■ **YOUR INSTRUCTIONS**:
Print the listing exactly as it stands. Skip every picture.

###

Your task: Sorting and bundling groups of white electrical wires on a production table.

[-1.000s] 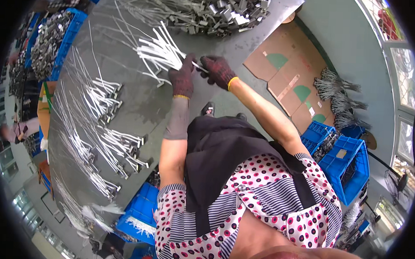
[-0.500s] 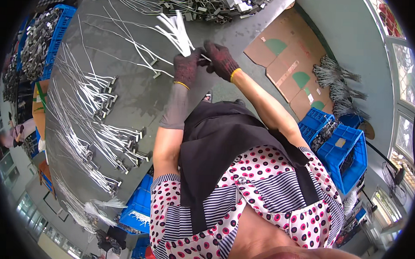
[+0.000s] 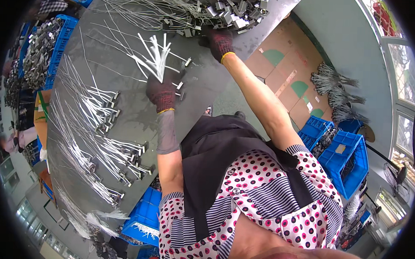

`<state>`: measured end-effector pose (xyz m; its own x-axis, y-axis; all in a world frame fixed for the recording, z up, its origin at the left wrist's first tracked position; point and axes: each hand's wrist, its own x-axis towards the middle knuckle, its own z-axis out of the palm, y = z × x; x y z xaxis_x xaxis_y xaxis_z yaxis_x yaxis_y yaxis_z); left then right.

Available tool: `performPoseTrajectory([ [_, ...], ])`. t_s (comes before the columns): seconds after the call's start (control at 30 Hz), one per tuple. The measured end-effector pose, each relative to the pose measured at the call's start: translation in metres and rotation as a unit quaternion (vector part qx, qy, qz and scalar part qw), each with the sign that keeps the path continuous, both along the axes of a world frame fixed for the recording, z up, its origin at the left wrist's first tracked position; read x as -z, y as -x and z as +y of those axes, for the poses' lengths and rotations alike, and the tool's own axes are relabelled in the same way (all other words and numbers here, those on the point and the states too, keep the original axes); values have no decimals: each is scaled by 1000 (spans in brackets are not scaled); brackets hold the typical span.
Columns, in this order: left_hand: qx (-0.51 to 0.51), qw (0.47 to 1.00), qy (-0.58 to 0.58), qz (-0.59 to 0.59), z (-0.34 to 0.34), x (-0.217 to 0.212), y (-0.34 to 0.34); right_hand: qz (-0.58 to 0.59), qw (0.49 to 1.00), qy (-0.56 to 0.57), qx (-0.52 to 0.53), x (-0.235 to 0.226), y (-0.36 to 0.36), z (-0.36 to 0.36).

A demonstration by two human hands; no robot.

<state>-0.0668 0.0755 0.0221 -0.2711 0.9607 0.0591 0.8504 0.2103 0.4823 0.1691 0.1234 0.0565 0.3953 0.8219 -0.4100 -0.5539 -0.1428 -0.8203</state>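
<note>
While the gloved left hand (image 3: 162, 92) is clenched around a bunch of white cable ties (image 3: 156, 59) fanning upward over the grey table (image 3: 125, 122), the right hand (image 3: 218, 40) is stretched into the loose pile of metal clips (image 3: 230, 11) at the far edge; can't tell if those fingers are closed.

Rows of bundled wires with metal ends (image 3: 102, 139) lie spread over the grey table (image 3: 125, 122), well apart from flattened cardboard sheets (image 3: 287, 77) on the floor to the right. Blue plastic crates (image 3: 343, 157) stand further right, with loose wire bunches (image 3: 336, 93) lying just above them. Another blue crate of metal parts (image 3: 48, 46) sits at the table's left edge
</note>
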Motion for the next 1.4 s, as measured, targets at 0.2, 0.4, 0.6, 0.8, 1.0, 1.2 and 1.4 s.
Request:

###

■ **RESULT OF THE TASK**:
Your task: Sorting and bundling groups of white electrical wires on a production table.

[-1.000s] 
[-0.500s] 
[+0.000s] 

`<state>`: measured end-effector pose (xyz m; its own x-axis, y-axis; all in a world frame fixed for the recording, z up, its origin at the left wrist's first tracked position; point and axes: each hand's wrist, its own x-axis towards the middle knuckle, its own z-axis out of the palm, y = z × x; x y z xaxis_x xaxis_y xaxis_z yaxis_x yaxis_y yaxis_z); left then right.

Available tool: `performPoseTrajectory([ [_, ...], ])`. t_s (comes before the columns): seconds after the call's start (control at 30 Hz), one per tuple. The measured end-effector pose, each relative to the pose measured at the call's start: translation in metres and rotation as a unit quaternion (vector part qx, qy, qz and scalar part qw), each with the sign that keeps the path continuous, both along the axes of a world frame fixed for the recording, z up, its origin at the left wrist's first tracked position; read x as -z, y as -x and z as +y of those axes, for the poses' lengths and rotations alike, and the tool's own axes are relabelled in the same way (all other words and numbers here, those on the point and the states too, keep the original axes); values have no decimals: each is scaled by 1000 (spans in brackets are not scaled); brackets hold the typical span.
Columns, in this order: left_hand: qx (-0.51 to 0.51), qw (0.47 to 1.00), qy (-0.58 to 0.58), qz (-0.59 to 0.59), z (-0.34 to 0.34), x (-0.217 to 0.212), y (-0.34 to 0.34); right_hand: qz (-0.58 to 0.59), qw (0.49 to 1.00), qy (-0.56 to 0.57), qx (-0.52 to 0.53), x (-0.235 to 0.226), y (-0.36 to 0.36), z (-0.36 to 0.36).

A demonstration by two human hands; no robot.

<state>-0.0668 0.0755 0.0221 -0.2711 0.9607 0.0591 0.8504 0.2103 0.4823 0.1691 0.1234 0.0565 0.3953 0.8219 -0.4100 -0.5539 -0.1428 -0.8203</state>
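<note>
While the gloved left hand (image 3: 162, 92) is clenched around a bunch of white cable ties (image 3: 156, 59) fanning upward over the grey table (image 3: 125, 122), the right hand (image 3: 218, 40) is stretched into the loose pile of metal clips (image 3: 230, 11) at the far edge; can't tell if those fingers are closed.

Rows of bundled wires with metal ends (image 3: 102, 139) lie spread over the grey table (image 3: 125, 122), well apart from flattened cardboard sheets (image 3: 287, 77) on the floor to the right. Blue plastic crates (image 3: 343, 157) stand further right, with loose wire bunches (image 3: 336, 93) lying just above them. Another blue crate of metal parts (image 3: 48, 46) sits at the table's left edge
</note>
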Motion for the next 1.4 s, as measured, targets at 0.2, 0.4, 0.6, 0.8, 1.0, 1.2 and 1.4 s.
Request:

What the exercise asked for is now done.